I told myself to just blow out the damn candles so I could get the hell out of there, but my body refused to cooperate. I felt myself start to tremble. I couldn’t do it. I couldn’t blow out Cassie’s birthday candles for so many reasons, but the main reason was that it was just wrong. I felt as though I would be betraying her, betraying the short yet brilliant life she had lived, by not acknowledging that she was gone. I wouldn’t be blowing out her candles because she was stuck in traffic. I would be blowing out her candles to perpetuate the lie that she was still alive. She would have hated that.

“Madison,” Mr. Brooks said again, but this time there was steel in his voice. “Blow out the candles.”

“What’s wrong?” Mrs. Brooks asked, her voice much gentler. “Are you feeling okay? You look pale.”

I shook my head, unsure whether it was in response to her question or to this farce. I took a step back, almost stumbling as I tried to put some space between me and the candles, which seemed to burn even brighter. I felt suffocated and panicky, and I instinctively lurched back when Mrs. Brooks put her hand on my shoulder.

“Maybe you should lie down for a bit, dear,” Mrs. Brooks suggested, looking worried. “You look like you’re about to faint.”

“She’s fine,” Mr. Brooks said implacably. He had a bland expression on his face, but his eyes were warning me. “Madison, blow out the candles or Cassie’s mother will be very disappointed.”

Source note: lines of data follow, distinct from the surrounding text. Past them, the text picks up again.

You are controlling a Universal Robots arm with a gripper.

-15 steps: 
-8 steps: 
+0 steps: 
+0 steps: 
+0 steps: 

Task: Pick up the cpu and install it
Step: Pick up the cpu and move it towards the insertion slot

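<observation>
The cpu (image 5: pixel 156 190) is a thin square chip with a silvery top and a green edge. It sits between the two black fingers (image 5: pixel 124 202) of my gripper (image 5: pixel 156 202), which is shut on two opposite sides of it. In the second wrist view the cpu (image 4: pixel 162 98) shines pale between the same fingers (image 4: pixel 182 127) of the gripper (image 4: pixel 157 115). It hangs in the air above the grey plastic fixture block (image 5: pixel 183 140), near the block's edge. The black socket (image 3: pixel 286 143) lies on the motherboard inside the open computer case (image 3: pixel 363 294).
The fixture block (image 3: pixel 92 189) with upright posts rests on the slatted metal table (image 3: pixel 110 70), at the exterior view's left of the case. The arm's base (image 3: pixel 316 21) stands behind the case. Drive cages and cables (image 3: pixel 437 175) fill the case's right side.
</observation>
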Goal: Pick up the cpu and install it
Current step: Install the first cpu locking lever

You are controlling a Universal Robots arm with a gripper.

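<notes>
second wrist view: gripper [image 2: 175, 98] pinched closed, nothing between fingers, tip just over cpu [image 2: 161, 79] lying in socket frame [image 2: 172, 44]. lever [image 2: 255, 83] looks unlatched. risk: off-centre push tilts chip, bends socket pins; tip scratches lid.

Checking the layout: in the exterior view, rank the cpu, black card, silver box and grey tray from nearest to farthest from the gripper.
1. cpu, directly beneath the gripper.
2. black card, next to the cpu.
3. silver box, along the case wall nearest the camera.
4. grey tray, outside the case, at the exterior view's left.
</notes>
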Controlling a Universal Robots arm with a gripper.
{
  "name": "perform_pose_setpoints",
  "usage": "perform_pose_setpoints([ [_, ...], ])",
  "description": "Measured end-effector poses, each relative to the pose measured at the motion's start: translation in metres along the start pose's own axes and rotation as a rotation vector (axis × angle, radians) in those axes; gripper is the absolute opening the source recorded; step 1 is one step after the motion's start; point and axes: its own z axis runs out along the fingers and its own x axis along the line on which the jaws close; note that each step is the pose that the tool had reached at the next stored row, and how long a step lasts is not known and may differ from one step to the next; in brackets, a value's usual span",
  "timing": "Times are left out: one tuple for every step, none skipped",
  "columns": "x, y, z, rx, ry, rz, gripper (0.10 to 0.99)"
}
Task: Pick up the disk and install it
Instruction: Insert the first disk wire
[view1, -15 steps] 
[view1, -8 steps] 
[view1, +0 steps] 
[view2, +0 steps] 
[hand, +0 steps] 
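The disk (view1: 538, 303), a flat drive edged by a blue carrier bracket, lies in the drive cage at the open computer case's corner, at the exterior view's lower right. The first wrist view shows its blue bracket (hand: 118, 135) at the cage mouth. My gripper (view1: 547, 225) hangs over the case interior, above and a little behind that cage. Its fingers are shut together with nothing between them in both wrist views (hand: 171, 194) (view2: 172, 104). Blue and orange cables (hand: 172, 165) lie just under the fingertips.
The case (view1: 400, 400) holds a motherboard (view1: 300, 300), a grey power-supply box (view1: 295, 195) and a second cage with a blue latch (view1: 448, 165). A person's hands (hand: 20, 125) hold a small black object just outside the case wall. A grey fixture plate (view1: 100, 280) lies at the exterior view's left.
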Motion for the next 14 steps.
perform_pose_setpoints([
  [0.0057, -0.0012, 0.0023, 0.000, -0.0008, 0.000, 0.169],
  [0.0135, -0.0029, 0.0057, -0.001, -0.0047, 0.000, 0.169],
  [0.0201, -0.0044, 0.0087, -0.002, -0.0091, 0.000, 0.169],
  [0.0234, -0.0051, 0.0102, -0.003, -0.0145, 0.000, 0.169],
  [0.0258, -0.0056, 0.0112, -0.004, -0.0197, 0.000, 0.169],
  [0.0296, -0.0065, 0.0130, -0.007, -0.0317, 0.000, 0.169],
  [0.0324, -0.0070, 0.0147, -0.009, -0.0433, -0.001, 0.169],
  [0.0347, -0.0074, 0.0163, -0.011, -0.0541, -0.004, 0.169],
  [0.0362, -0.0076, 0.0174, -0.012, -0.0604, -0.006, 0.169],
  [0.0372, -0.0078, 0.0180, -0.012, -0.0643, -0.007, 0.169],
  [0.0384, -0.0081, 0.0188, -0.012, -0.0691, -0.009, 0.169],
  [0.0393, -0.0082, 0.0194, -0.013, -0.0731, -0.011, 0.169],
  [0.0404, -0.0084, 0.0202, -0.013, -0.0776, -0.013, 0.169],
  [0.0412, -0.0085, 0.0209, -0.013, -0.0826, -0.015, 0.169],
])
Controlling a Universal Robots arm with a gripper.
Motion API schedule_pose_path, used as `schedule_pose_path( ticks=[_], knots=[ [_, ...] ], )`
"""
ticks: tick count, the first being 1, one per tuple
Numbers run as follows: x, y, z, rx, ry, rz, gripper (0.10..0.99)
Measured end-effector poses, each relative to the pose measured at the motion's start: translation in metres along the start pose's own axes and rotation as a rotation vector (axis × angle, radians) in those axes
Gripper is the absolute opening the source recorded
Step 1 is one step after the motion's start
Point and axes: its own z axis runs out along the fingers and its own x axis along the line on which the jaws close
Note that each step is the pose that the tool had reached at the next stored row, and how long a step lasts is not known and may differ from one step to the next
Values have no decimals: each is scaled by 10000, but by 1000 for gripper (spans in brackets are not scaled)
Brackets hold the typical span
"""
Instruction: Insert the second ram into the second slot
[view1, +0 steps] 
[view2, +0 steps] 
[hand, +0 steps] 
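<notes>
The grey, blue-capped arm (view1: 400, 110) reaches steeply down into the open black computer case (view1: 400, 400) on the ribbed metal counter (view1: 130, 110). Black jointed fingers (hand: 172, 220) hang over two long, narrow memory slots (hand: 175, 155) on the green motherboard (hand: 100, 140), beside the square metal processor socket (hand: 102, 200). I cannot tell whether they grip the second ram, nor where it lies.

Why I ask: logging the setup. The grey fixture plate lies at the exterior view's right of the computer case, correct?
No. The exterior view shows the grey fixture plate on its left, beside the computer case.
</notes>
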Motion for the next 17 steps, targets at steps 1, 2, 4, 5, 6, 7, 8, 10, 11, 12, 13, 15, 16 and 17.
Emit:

It seemed impossible to feel the heat of the candles, considering how small the flames were, but I suddenly felt their oppressive warmth, and I backed farther away until I bumped into a hard, unyielding object.

Logan’s arm immediately came up around my waist, and I felt relief rush through me. Despite the ugly words we had just thrown at each other, he still felt like a safe haven. A sane safe haven, something this household seemed to lack.